We share a piece of road leading to our respective homes. We’ve spoken (at my instigation) to try to clear the air and had an occasional coffee. Any conversation about ‘us’ is quickly deflected, but he did admit that his marriage broke up because of me.

If he’d told me, I’d have tried to support him. He has trouble discussing emotions and I doubt he’ll contact me again. It seems I’m expected to accept his choice of home and not mind if I see him with another woman.

I’ll be 70 next year (he’s 64), but ten months on, I’m desolate and devastated, crying each day. I was happy with how things were between us, would never have made demands and just enjoyed our time together. My friends have been wonderful, but the nearest one is 30 minutes’ drive away. I have never felt so alone in my life.

I’m volunteering at a hospice, have joined a new choir, and enrolled in a doggy holiday homes service to try to broaden my life. But I still have too much time alone, thinking.

I feel sick when I imagine him with other women. We shared so much over 21 years and my life feels empty without him.

AUDREY 

This week, Bel advises a woman who is struggling to come to terms with separating from her long-term partner

Do you, I wonder, feel that you have wasted 21 years of your life on this man? It’s an important question. If you do feel that way, then it surely negates all the love, the laughter, and all those lovely holidays, doesn’t it?

But if you don’t feel it was a waste of time, then for all the hideous complications, the secrecy, the disappointment, the heartbreak, surely you demonstrate the truth of Tennyson’s words: ‘Tis better to have loved and lost / Than never to have loved at all?

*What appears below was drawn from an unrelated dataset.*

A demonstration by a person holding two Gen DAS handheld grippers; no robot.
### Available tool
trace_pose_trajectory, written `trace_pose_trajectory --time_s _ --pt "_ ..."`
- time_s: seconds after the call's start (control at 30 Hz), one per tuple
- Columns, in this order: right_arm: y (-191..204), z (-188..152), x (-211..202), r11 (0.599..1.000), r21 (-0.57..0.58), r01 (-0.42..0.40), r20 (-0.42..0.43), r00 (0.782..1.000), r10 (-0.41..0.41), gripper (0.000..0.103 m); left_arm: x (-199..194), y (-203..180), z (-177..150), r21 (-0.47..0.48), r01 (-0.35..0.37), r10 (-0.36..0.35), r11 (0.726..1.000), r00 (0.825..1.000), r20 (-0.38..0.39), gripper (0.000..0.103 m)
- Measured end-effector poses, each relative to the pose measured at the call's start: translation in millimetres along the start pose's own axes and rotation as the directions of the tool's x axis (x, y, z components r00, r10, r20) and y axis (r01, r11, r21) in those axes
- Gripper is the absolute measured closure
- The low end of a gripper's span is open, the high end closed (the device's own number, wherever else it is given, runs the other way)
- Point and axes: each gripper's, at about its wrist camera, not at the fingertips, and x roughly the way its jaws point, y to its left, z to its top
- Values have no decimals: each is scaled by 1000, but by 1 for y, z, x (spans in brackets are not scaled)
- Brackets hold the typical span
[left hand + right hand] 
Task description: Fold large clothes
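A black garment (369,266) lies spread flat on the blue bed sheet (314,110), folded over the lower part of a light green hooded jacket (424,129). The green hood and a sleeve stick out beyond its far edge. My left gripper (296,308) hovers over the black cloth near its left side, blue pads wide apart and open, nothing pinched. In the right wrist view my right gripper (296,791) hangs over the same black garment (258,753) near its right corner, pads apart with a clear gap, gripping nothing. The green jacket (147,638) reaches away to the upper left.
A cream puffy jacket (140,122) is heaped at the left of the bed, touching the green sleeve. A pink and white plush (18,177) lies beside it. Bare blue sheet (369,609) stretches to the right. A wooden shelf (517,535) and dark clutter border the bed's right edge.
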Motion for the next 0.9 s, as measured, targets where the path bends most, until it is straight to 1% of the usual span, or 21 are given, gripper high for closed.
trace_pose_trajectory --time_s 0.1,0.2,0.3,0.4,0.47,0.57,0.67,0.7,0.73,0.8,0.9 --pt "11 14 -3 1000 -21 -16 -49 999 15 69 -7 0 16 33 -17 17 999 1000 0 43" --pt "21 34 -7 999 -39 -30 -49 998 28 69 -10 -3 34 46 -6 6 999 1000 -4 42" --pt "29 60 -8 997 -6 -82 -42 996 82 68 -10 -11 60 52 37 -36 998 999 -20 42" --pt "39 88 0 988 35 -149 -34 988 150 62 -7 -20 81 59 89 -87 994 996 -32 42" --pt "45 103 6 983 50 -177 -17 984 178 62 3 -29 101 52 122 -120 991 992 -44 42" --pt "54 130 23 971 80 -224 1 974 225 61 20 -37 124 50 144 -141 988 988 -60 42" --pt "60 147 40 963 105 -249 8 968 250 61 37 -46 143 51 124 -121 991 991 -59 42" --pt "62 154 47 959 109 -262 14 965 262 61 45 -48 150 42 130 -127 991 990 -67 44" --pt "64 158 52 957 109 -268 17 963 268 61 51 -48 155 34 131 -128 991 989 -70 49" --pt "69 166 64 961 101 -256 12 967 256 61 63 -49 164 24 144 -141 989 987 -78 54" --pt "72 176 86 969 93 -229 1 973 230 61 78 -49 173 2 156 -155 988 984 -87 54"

Honestly, I would first like you to think about what I say and find it in your heart to be glad of the good times. When we make that resolve – even in the midst of hurt – we put ourselves back in control of life.

For ten months you have been mourning your lost love and I understand your feelings of loss and loneliness. Yet somehow I suspect that writing to me has marked the beginning of a new stage. I give you full marks for your activities and rejoice that you sound determined (for all your tears) not to go under. 

It’s as if you have looked in the mirror and vowed to face the next stage of your life with courage and determination. I noticed you did not end your letter with a question, just a statement. No doubt you knew there is nothing for me to say. What’s done is done.

Yet I would ask you to reflect on the fact that this man you loved is not your friend. Your uncut email told me that’s what you valued about the relationship. Yet he let you down – and now doesn’t want to talk. Perhaps it’s time to tell yourself that a man who is useless at talking about emotion is pretty boring – and you could do better.

You are approaching a big birthday – which still sounds young to me! Surely it’s time to built on what you are already doing? At 69 you have so much energy, so much love still to give the world. 

So tell me – why don’t you move house? You’re the lady who upped sticks to Greece for three years, so why are you hanging around waiting to see him with a new lady on the road outside your house? I wouldn’t. No way. I’d leave that man behind with his dating websites, put my home on the market, find a great new place near my best friend, meet new people, and travel.

I’m a granny used as free childcare 

Dear Bel,

I care for my five-year-old grandson while my daughter and son-in-law work. I’ve done this for nearly three years, taking him back and forth to school, sometimes attending daytime events and also looking after him when he is ill. I love my time with him; especially since my mother and grandmother died before they could enjoy grandchildren.

At weekends my daughter and her husband want their son to themselves, which I understand. But they very regularly invite along my son-in-law’s mother and partner to day trips and weekends away, saying (ital)they (ital)need some quality time with their grandson as well. Those grandparents also work full-time and enjoy a luxuriant life-style. I have no issue with this, but now and again think it would be nice if I was invited along. I’m told I am selfish to even suggest it as I have enough time with my grandson.

I’ve asked if I can take him to a zoo or a theme park one day and been told no – the weekends are theirs. My daughter has the school holidays off so I never get a free day to take him anywhere. I feel mine is the hard slog and none of the pleasure other grandparents get. I’m just building memories at the school gate and in my living room with my grandson – who’s asked why I can’t go out for the day with them all. 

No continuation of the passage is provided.